The ongoing financial turmoil in Europe and slow growth in the middle-income countries were indications of a longer lasting volatility in the global economy, said the report.
According to the World Bank data, the developing economies will grow by 5.4 percent in 2012, down from the 6.1 percent growth rate in 2011.
"Developing countries should focus on productivity-enhancing reforms and infrastructure investment instead of reacting to day-to-day changes in the international environment," the BBC quoted Hans Timmer, director of development prospects at the World Bank, as saying.
It also warned the developing countries against the further reduction in capital flows, fall in exports and reduction in international aid. The bank expects slow growth in high-income countries such as the United Sates, Germany and Japan in the near future.
The report forecast the global output to rise by 2.5 percent in 2012 and 3 percent in 2013, more or less in line with its earlier prediction in January. It is against the growth rate of nearly 5 percent before the economic crisis.

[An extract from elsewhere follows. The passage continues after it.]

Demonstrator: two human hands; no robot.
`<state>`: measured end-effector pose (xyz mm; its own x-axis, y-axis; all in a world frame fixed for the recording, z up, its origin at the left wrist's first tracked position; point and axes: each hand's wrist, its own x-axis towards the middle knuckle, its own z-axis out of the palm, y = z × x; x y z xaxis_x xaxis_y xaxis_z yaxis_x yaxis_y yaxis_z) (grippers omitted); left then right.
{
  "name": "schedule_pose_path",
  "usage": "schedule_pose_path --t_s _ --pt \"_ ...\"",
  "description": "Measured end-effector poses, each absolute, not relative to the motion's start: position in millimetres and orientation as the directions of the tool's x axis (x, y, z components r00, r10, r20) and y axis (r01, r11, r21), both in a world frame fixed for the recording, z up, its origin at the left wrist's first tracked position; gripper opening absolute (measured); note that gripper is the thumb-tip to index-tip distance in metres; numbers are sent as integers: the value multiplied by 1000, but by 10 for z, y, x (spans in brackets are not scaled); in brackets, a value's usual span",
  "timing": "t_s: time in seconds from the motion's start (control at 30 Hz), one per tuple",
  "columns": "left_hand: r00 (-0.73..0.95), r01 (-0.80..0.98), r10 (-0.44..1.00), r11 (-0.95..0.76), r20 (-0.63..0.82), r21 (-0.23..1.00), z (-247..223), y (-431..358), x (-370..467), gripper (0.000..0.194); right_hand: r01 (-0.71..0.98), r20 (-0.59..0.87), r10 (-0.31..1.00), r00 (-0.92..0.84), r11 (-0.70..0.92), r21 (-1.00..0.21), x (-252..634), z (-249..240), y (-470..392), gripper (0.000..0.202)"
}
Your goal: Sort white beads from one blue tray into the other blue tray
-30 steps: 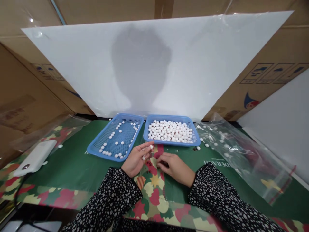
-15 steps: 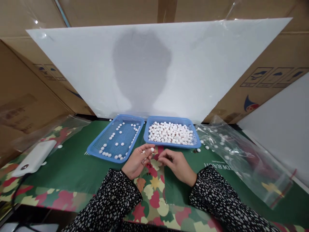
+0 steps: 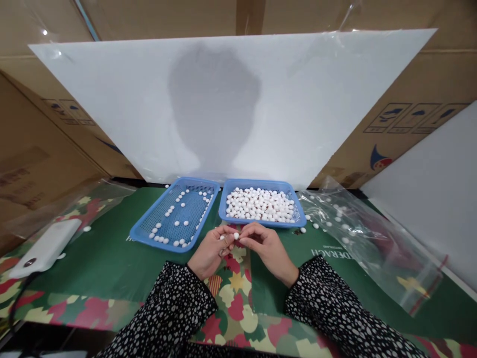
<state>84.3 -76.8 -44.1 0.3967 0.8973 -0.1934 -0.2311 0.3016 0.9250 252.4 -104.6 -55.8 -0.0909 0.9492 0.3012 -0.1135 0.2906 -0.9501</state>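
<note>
Both my hands meet in front of the two blue baskets. My left hand [image 3: 209,251] is closed, palm partly up, with a small white ball [image 3: 236,235] at its thumb and fingertips and another white one showing between the fingers. From the other side, my right hand [image 3: 271,248] pinches at the same ball; its fingertips partly hide the contact. Just beyond, the right blue basket [image 3: 222,213] holds a heap of small white balls [image 3: 259,204] with reddish-brown bits between. The left blue basket [image 3: 143,226] has white pieces spread over its mesh floor.
A clear plastic bag [image 3: 387,263] lies at the right, with loose white balls [image 3: 315,225] near it. At the left are a white device [image 3: 46,246] with a black cable and another clear bag [image 3: 108,191]. A white board [image 3: 290,99] stands behind, against cardboard boxes [image 3: 421,74].
My right hand has moved left and up to meet my left hand, and its fingertips now reach the white ball. The whole view has shifted slightly.
</note>
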Motion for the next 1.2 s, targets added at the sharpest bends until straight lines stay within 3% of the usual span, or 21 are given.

The warning came amid the mounting fears of contagion effect in the eurozone. Spain's bond yields hit the euro-era peak at 6.81 percent on Tuesday and Italy's 10-year bond yield rose to 6.28 percent, a first since January.
The bank suggests that the developing economies should stress test the banking system, prioritise spending programmes and identify new long-term agents of growth to reduce the impact of the global downturn.
"The problems are serious and developing countries should reckon with a long period of low growth in Europe," Timmer added.